# THE PROBLEM
The expected output is the data below, character for character, without its pictures.

== Segment start ==

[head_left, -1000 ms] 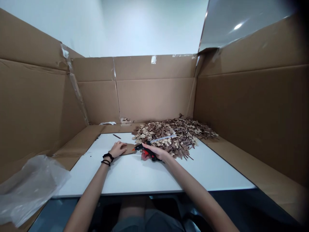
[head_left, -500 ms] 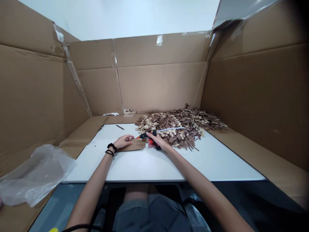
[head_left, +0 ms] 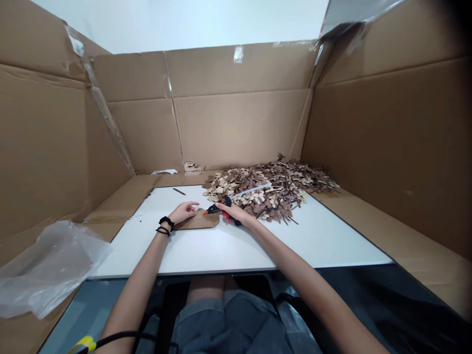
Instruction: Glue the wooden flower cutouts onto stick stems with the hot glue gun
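Observation:
A black and red glue gun (head_left: 213, 208) with an orange tip is gripped in my right hand (head_left: 236, 213), its nozzle pointing left and down at a brown cardboard piece (head_left: 201, 221). A long pale glue stick (head_left: 252, 190) sticks out of its back end over the pile. My left hand (head_left: 185, 212) rests at the left edge of the cardboard, fingers curled toward the thumb; whether anything small is between the fingertips cannot be made out. The cardboard lies flat on the white board (head_left: 221, 250).
A large heap of brown and cream flower-shaped pieces (head_left: 273, 191) lies behind and right of my hands. One thin dark strip (head_left: 179, 191) is at the back left. Crumpled clear plastic (head_left: 51, 265) lies far left. Cardboard walls (head_left: 239, 123) enclose the board.
The glue gun's nozzle has swung down and left onto the cardboard, and its glue stick now tilts upward. My left hand has moved slightly off the cardboard's middle. The whole view has shifted a little.

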Tool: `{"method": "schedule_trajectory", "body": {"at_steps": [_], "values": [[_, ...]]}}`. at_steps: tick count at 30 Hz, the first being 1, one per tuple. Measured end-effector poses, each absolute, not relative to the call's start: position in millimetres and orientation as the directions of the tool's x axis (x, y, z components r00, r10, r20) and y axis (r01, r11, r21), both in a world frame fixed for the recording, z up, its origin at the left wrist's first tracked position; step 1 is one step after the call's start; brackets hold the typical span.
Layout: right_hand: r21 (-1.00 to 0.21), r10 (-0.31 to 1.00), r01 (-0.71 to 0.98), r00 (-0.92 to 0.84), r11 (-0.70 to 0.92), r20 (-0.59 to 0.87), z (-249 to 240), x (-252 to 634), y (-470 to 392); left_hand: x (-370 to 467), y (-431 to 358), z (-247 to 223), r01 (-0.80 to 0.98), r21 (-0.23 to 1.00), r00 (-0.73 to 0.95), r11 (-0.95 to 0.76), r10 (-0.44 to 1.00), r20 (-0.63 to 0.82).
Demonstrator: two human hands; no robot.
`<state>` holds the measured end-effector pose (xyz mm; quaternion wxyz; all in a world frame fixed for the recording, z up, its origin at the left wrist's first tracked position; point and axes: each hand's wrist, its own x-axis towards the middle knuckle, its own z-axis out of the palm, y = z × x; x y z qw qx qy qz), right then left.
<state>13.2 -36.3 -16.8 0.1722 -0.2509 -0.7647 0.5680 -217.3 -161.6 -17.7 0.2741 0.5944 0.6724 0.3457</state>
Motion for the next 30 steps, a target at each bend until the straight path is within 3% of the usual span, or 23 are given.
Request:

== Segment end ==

# SOLUTION
[head_left, -1000 ms] 
[head_left, -500 ms] 
[head_left, +0 ms] 
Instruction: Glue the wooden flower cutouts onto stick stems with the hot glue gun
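Observation:
A black and red glue gun (head_left: 213, 208) with an orange tip is gripped in my right hand (head_left: 236, 213), its nozzle pointing left and down at a brown cardboard piece (head_left: 201, 221). A long pale glue stick (head_left: 252, 190) sticks out of its back end over the pile. My left hand (head_left: 185, 212) rests at the left edge of the cardboard, fingers curled toward the thumb; whether anything small is between the fingertips cannot be made out. The cardboard lies flat on the white board (head_left: 221, 250).
A large heap of brown and cream flower-shaped pieces (head_left: 273, 191) lies behind and right of my hands. One thin dark strip (head_left: 179, 191) is at the back left. Crumpled clear plastic (head_left: 51, 265) lies far left. Cardboard walls (head_left: 239, 123) enclose the board.
The glue gun's nozzle has swung down and left onto the cardboard, and its glue stick now tilts upward. My left hand has moved slightly off the cardboard's middle. The whole view has shifted a little.
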
Tool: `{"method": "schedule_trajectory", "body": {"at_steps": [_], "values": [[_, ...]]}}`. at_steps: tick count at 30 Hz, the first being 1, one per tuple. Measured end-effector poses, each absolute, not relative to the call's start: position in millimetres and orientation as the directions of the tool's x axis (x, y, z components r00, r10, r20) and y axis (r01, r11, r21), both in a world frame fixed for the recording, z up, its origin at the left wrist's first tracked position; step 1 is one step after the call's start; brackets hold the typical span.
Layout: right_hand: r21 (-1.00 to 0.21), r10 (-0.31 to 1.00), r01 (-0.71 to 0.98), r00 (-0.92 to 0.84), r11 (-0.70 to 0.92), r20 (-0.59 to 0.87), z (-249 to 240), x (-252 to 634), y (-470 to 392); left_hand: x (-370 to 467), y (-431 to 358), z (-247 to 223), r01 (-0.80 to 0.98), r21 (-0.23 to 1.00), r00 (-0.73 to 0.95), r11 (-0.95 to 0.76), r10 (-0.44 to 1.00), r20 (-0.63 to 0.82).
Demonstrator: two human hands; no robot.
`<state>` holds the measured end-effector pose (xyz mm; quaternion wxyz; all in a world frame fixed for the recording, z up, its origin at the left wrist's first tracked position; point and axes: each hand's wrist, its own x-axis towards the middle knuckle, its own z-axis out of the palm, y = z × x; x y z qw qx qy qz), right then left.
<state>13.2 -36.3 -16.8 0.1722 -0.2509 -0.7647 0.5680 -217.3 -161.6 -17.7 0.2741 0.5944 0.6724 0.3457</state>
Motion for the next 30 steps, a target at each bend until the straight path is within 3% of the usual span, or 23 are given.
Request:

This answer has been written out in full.